宇宙暦0074年、ジオン公国軍はMS-05 ザクIを初の制式モビルスーツと決定し、量産を開始した。だがザクIはジェネレーター出力の低さなどの問題を抱えた機体であり、このザクIの構造を抜本的変更により性能をさらに向上させた後継機「ザクII」が開発された。一年戦争の序盤戦において、大艦巨砲主義を引きずる連邦軍に壊滅的な打撃を与え、ジオン軍の快進撃の立役者となり、宇宙世紀の戦争におけるMSの優位性を決定づけた機体である。
主にザクIでは内装されていた動力伝達系統の改良や稼働時間の向上がなされ、この機体が完成したことでジオン公国軍は地球連邦軍に戦争を挑む事を決意した。この機体は汎用性が高く、オプション武器・装備も多彩で、様々な作戦環境に合わせてカスタマイズされた機体のバリエーションも多く作られている。
主要武装は専用の120mmマシンガン(ザク・マシンガン)、もしくは280mmバズーカ(ザク・バズーカ)を装備し、また対艦船用近接兵器のヒートホークも装備する。さらに左肩に棘(スパイク)付きのショルダーアーマーを装備しており、格闘時にタックルなどに利用することができる。なお、標準機ではスパイクは3本。稀に右肩の防御シールドにもスパイクを装着した機体も見ることができる。
一年戦争中の生産機数は、ザクIを含めて約8,000機と言われ、これは両軍を通して最高の生産数である。一説に約3,000機とするものもあるが、これはF型のシリーズ全体の生産数と同じである為、誤認であると考えられる。ただし、ジオン公国軍が生産したMSの総数を約4,000機とする資料もある。
その優れた設計と絶大な戦果によって、後のモビルスーツに多大な影響を与える事になる。特に機動性を重視した設計や、固定兵装を持たず様々なオプション装備で汎用性を確保する等のコンセプトは、後のMSのスタンダードとして定着してゆく事となる。

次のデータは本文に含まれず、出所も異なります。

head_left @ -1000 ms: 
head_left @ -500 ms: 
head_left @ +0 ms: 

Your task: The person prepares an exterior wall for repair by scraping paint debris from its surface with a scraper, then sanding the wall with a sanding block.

また、人型の兵器による白兵戦が宇宙世紀の戦争形態となる事を決定付けた機種でもある。
戦争序盤は連邦軍を圧倒したザク系列だったが、後に地球連邦軍がガンダムと、その廉価版であるジムを開発して実戦投入すると旧式化が否めなくなり、戦争終盤では連邦のMSに圧倒されるようになってしまった。